Kista bronkogenik yang berisi cairan dan elemen sekresi epitel merupakan media
kultur untuk tumbuhnya mikroorganisme. Bila kista tersebut mengalami infeksi
oleh mikroorganisme yang virulens maka akan terjadilah abses paru.2
Abses paru biasanya satu (singel), tapi bisa multipel yang biasanya
unilateral pada satu paru, yang terjadi pada pasien dengan keadaan umum yang
jelek atau pasien yang mengalami penyakit menahun seperti malnutrisi, sirosis
hati, gangguan imunologis yang menyebabkan daya tahan tubuh menurun, atau
penggunaan sitostatika. Abses akibat aspirasi paling sering terjadi pada segmen
posterior lobus atas dan segmen apikal lobus bawah, dan sering terjadi pada
parukanan, karena bronkus utama kanan lebih lurus dibanding kiri.2
3. Fistula trakeoesopageal.
b. Sebab-sebab Iatrogenik
c. Penyakit-penyakit periodontal
e. Pencabutan gigi
f. Pneumonia akut
g. Immunosupresi
h. Bronkiektasis
i. Kanker paru
j. Infeksi saluran napas atas dan bawah yang belum teratasi. Pasien HIV
yang terkena abses paru pada umumnya mempunyai status
immunocompromised yang sangat jelek (kadar CD4<50/mm3), dan
kebanyakan didahului oleh infeksi terutama infeksi paru.2
2.6 DIAGNOSIS
1. Anamnesis
Kadang-kadang kita belum curiga adanya abses paru sampai dengan abses
tersebut menembus bronkus dan mengeluarkan banyak sputum dalam beberapa
jam sampai dengan beberapa hari yang masih mengandung jaringan paru yang
mengalami ganggren. Sputum yang berbau amis dan berwarna anchovy
menunjukkan penyebabnya bakteri anaerob dan disebut dengan putrid abscesses,
tetapi tidak didapatkannya sputum dengan ciri di atas tidak menyingkirkan
kemungkinan infeksi anaerob. Bila terdapat nyeri dada menunjukkan keterlibatan
pleura. Batuk darah bisa dijumpai, biasanya ringan tetapi ada yang masif.2
2. Pemeriksaan Fisik
Pemeriksaan fisis yang ditemukan adalah suhu badan meningkat sampai 40°C,
pada paru ditemukan kelainan seperti nyeri tekan lokal, pada daerah terbatas
perkusi terdengar redup dengan suara napas bronkial.
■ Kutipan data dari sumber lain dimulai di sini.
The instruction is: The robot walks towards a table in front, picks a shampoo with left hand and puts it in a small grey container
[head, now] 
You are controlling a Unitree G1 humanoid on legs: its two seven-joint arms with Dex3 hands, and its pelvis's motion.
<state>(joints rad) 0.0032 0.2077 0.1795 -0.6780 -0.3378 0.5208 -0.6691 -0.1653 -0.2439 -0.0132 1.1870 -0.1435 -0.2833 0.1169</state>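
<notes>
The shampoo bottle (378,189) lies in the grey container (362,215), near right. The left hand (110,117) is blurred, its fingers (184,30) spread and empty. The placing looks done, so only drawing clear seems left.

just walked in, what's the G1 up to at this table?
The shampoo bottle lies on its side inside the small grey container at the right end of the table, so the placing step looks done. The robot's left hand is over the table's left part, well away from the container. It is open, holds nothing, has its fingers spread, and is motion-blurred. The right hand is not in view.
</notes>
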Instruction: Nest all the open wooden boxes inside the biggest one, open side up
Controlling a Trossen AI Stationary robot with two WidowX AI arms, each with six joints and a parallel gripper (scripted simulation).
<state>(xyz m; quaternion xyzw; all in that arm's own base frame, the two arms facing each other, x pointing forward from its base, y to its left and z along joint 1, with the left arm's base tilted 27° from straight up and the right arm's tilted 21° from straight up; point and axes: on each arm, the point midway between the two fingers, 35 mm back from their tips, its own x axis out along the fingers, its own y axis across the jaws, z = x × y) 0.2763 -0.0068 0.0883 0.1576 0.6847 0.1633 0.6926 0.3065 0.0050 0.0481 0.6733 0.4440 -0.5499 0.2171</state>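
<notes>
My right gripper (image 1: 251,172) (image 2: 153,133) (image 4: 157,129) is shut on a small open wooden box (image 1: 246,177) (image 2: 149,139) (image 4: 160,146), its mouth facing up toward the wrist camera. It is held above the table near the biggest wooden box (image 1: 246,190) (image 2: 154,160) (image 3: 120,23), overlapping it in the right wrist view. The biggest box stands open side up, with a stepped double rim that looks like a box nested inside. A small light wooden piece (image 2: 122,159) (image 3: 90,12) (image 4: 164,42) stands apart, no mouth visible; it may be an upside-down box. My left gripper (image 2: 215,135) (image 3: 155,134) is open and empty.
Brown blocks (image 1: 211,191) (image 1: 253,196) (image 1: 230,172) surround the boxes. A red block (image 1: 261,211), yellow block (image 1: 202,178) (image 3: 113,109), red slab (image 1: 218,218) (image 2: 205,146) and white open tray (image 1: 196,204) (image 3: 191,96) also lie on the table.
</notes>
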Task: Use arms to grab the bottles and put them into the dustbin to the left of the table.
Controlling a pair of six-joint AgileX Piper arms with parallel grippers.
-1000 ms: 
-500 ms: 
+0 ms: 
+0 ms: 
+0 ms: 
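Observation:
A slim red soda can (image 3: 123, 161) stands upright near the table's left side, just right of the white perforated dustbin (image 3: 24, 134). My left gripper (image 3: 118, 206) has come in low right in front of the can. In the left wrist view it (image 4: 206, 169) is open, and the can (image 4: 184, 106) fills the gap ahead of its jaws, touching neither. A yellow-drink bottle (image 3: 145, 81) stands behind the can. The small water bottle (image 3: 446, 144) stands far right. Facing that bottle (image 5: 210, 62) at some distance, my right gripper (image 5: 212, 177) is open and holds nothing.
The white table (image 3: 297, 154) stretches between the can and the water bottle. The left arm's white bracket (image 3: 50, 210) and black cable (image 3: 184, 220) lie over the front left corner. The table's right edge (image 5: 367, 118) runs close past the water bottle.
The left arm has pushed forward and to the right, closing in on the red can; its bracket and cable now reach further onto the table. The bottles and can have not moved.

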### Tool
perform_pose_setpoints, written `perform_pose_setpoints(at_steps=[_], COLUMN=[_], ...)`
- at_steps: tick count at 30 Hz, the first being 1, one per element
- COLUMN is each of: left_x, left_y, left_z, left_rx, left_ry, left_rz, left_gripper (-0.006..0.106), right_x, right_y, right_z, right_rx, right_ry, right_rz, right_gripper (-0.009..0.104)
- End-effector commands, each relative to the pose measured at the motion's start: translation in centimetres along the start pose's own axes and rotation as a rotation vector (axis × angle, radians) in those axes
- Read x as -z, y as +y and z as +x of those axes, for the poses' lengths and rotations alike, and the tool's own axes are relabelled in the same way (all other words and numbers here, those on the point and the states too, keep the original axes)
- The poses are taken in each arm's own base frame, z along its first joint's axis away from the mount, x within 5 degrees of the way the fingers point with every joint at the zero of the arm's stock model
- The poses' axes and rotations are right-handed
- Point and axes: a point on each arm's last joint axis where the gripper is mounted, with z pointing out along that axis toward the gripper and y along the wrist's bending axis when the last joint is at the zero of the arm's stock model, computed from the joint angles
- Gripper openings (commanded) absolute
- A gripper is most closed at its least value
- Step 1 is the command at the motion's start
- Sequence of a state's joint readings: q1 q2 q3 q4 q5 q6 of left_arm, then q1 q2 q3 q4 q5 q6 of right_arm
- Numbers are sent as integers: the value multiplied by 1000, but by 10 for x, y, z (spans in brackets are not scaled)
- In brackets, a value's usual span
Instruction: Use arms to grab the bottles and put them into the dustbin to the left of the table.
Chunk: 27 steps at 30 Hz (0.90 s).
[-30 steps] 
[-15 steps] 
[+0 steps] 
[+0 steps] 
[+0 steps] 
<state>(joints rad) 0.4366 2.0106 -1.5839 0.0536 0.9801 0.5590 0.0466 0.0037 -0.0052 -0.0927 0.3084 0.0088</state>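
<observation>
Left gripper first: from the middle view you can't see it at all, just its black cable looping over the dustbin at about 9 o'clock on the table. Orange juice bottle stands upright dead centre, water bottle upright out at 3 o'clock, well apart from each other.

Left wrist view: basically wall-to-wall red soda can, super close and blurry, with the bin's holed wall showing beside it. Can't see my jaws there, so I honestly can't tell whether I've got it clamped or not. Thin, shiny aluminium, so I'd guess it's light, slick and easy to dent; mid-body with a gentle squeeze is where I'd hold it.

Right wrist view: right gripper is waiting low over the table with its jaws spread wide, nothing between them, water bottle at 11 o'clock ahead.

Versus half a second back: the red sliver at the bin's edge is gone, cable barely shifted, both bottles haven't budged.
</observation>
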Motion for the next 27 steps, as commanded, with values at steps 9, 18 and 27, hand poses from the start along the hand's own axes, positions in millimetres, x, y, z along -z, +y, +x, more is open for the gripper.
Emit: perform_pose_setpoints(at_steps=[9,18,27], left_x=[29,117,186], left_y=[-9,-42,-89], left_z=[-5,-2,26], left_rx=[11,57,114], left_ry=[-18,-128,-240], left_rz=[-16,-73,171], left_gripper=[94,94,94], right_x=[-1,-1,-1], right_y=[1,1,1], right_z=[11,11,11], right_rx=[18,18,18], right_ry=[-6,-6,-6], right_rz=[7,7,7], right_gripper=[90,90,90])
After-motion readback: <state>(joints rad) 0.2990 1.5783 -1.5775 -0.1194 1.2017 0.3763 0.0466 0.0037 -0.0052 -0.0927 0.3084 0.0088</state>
Bila abses luas dan letaknya
dekat dengan dinding dada kadang kadang terdengar suara amforik. Suara napas
bronkial atau amforik terjadi bila kavitasnya besar dan karena bronkus masih tetap
dalam keadaan terbuka disertai adanya konsolidasi sekitar abses dan drainase
abses yang baik. Biasanya juga akan terdengar suara ronkhi.2
Bila abses paru letaknya dekat pleura dan pecah akan terjadi piotoraks
(empiema torakis) sehingga pada pemeriksaan fisik ditemukan pergerakan dinding
dada tertinggal pada tempat lesi, fremitus vokal menghilang, perkusi redup/pekak,
bunyi napas menghilang dan terdapat tanda-tanda pendorongan mediastinum
terutama pendorongan jantung ke arah kontra lateral tempat lesi.2 Pada abses paru
dijumpai jari tabuh, yang proses terjadinya berlangsung cepat.2
3. Pemeriksaan Radiologi
a. Foto X-ray
Foto dada PA dan lateral sangat membantu untuk melihat lokasi lesi dan bentuk
abses paru. Pada hari-hari pertama penyakit, foto dada hanya menunjukkan
gambaran opak dari satu atau lebih segmen paru, atau hanya berupa gambaran
densitas homogeny yang berbentuk bulat. Kemudian akan ditemukan gambaran
radiolusen dalam bayangan infiltrat yang padat. Selanjutnya bila abses tersebut
mengalami ruptur sehingga terjadi drainase abses yang tidak sempurna kedalam
bronkus, maka baru akan tampak kavitas irregular dengan batas cairan dan
permukaan udara (air fluid level) di dalamnya. Gambaran spesifik ini tampak
dengan mudah bila kita melakukan foto dada PA dengan posisi berdiri. Khas pada
abses paru anaerobic, kavitasnya single (soliter) yang biasanya ditemukan pada
infeksi paru primer, sedangkan abses paru sekunder (aerobic, nosocomial atau
hematogen) lesinya bisa multipel. Sepertiga kasus abses paru bisa disertai dengan
empiema. Empiema yang terlokalisir dan disertai dengan fistula bronkopleura
akan sulit dibedakan dengan gambaran abses paru. Untuk suatu gambaran abses
paru simple, noduler dan disertai limfadenopati hilus maka harus dipikirkan
sebabnya adalah suatu keganasan paru.2
Gambar 4. (A) Abses paru yang besar dengan air-fluid level di bagian distal pada
suatu karsinoma hilus. Lobus kanan atas kolaps disertai dengan emfisema sebagai
kompensasi. (B) Tampak penebalan pada fissura obliq yang bersebelahan dengan
abses (panah). 13
Gambar 5.Abses Paru Foto Postero-Anterior13
Gambar 6. Abses Paru Foto Lateral
Gambar 7.Foto Thorax Posisi Lateral, tampak adanya cavitas dengan air-fluid
level yang merupakan karakteristik dari abses paru. Pada foto PA dan lateral abses
paru biasanya ditemukan satu kavitas, tetapi dapat juga multi-kavitas berdinding
tebal, dapat pula ditemukan permukaan udara dan cairan di dalamnya.10
b. CT-Scan
4. Laboratorium
Diagnosis Banding
1. Karsinoma Bronkogen
1. Non-operatif
Pasien abses paru memerlukan istirahat yang cukup. Bila abses paru pada
foto dada menunjukkan diameter 4 cm atau lebih sebaiknya pasien dirawat inap.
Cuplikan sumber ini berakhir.